I would like to now define something like

self._mean_logvar_layers = nn.Parallel(
    nn.Conv2d(in_channels=64, out_channels=64, kernel_size=2, stride=1, padding=0),
    nn.Conv2d(in_channels=64, out_channels=64, kernel_size=2, stride=1, padding=0),
)

Whose output should be two pipes of data - one for each element in self._mean_logvar_layers which are then feedable to the rest of the network. Kind of like a multi-headed network.


My current implementation:

self._mean_layer = nn.Conv2d(in_channels=64, out_channels=64, kernel_size=2, stride=1, padding=0)
self._logvar_layer = nn.Conv2d(in_channels=64, out_channels=64, kernel_size=2, stride=1, padding=0)

and

def _encode(self, x: torch.Tensor) -> Tuple[torch.Tensor, torch.Tensor]:
    for i, layer in enumerate(self._encoder):
        x = layer(x)

    mean_output = self._mean_layer(x)
    logvar_output = self._logvar_layer(x)

    return mean_output, logvar_output

I would like to treat the parallel construct as a layer.

Is that doable in PyTorch?


Solution

  • Sequential split

    What you can do is create a Parallel module (though I would name it differently as it implies this code actually runs in parallel, probably Split would be a good name) like this:

    class Parallel(torch.nn.Module):
        def __init__(self, *modules: torch.nn.Module):
            super().__init__()
            self.modules = modules
    
        def forward(self, inputs):
            return [module(inputs) for module in self.modules]
    

    Now you can define it as you wanted:

    self._mean_logvar_layers = Parallel(
        nn.Conv2d(in_channels=64, out_channels=64, kernel_size=2, stride=1, padding=0),
        nn.Conv2d(in_channels=64, out_channels=64, kernel_size=2, stride=1, padding=0),
    )
    

    And use it like this:

    mean, logvar = self._mean_logvar_layers(x)
    

    One layer and split

    As suggested by @xdurch0 we could use a single layer and split across channels instead, using this module:

    class Split(torch.nn.Module):
        def __init__(self, module, parts: int, dim=1):
            super().__init__()
            self.parts
            self.dim = dim
            self.module = module
    
        def forward(self, inputs):
            output = self.module(inputs)
            chunk_size = output.shape[self.dim] // self.parts
            return torch.split(output, chunk_size, dim=self.dim)
    

    This inside your neural network (notice 128 channels, those will be split into 2 parts, each of size 64):

    self._mean_logvar_layers = Split(
        nn.Conv2d(in_channels=64, out_channels=128, kernel_size=2, stride=1, padding=0),
        parts=2,
    )
    

    And use it like previously:

    mean, logvar = self._mean_logvar_layers(x)
    

    Why this approach?

    Everything will be done in one swoop instead of sequentially, hence faster, but might be too wide if you don't have enough GPU memory.
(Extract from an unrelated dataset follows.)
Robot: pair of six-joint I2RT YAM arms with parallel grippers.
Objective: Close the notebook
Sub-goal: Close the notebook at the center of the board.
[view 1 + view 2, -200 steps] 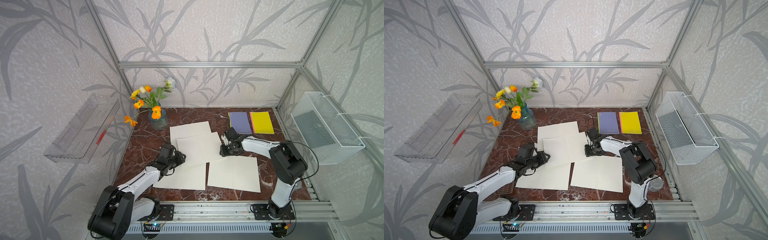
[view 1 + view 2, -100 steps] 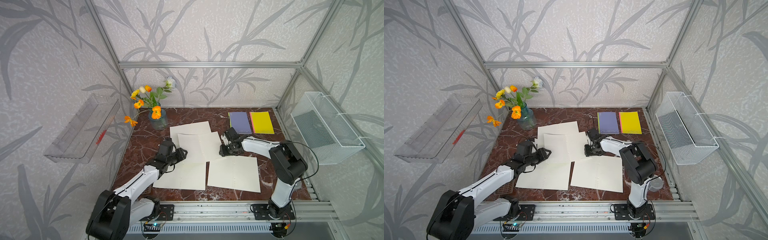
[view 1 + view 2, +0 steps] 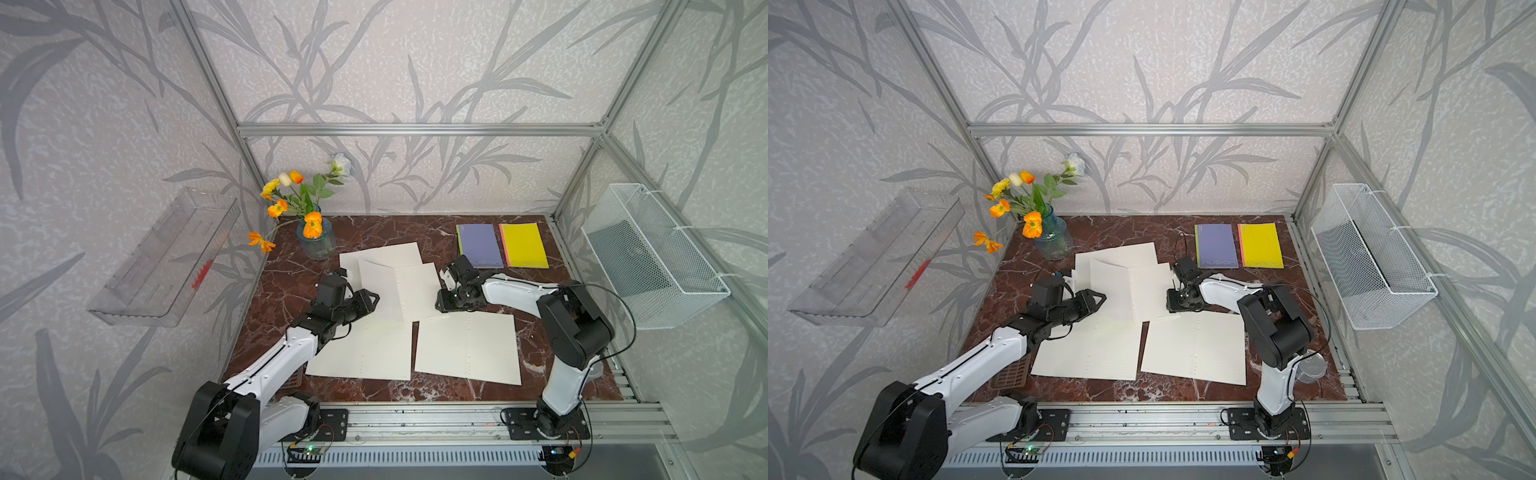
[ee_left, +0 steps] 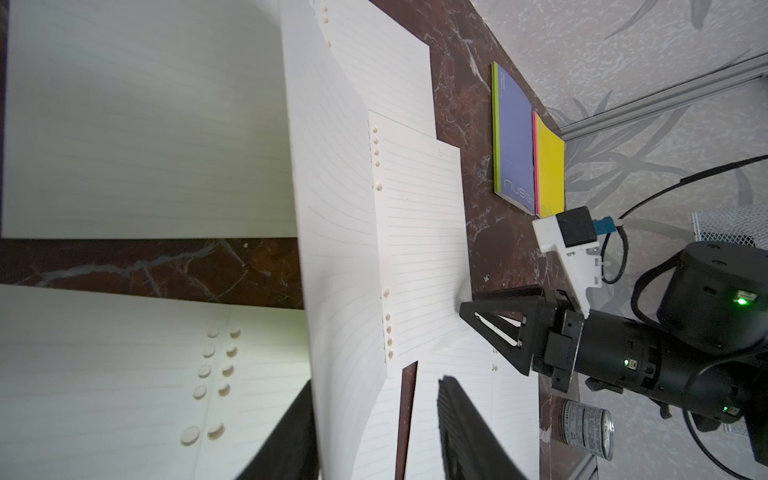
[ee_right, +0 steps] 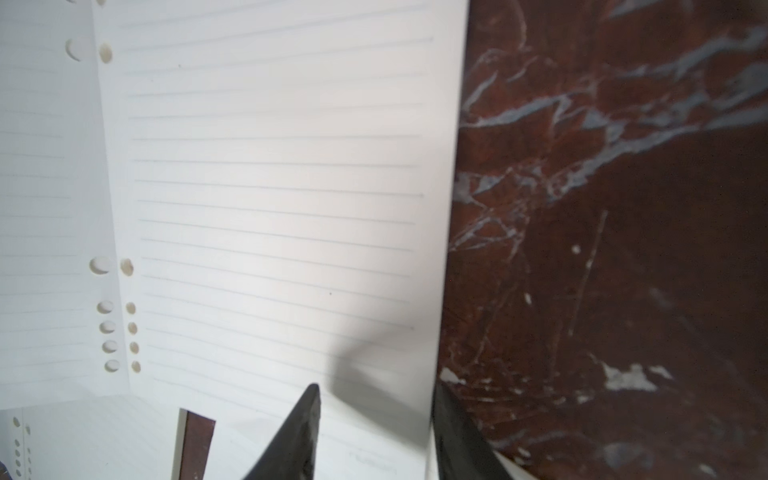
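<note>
In the middle of the table (image 3: 286,286), the notebook (image 3: 415,286) is lying open. Its left page (image 3: 376,291) is standing up between the parted fingers of my left pincer (image 3: 374,297). My right pincer (image 5: 376,388), also parted, is straddling the right page's (image 5: 270,187) outer edge.

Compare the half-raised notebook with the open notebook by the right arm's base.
The half-raised notebook has one leaf standing; the open notebook lies flat. The left gripper and right gripper flank the half-raised notebook; the open notebook sits nearer the front. Both show cream lined pages.
</note>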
    Can it work with Sequential?

    Yes, it is still a layer. But next layer has to work with tuple(torch.Tensor, torch.Tensor) as inputs.

    Sequential is also a layer, quite simple one, let's see forward:

    def forward(self, inp):
        for module in self:
            inp = module(inp)
        return inp
    

    It just passes output from previous model to the next and that's it.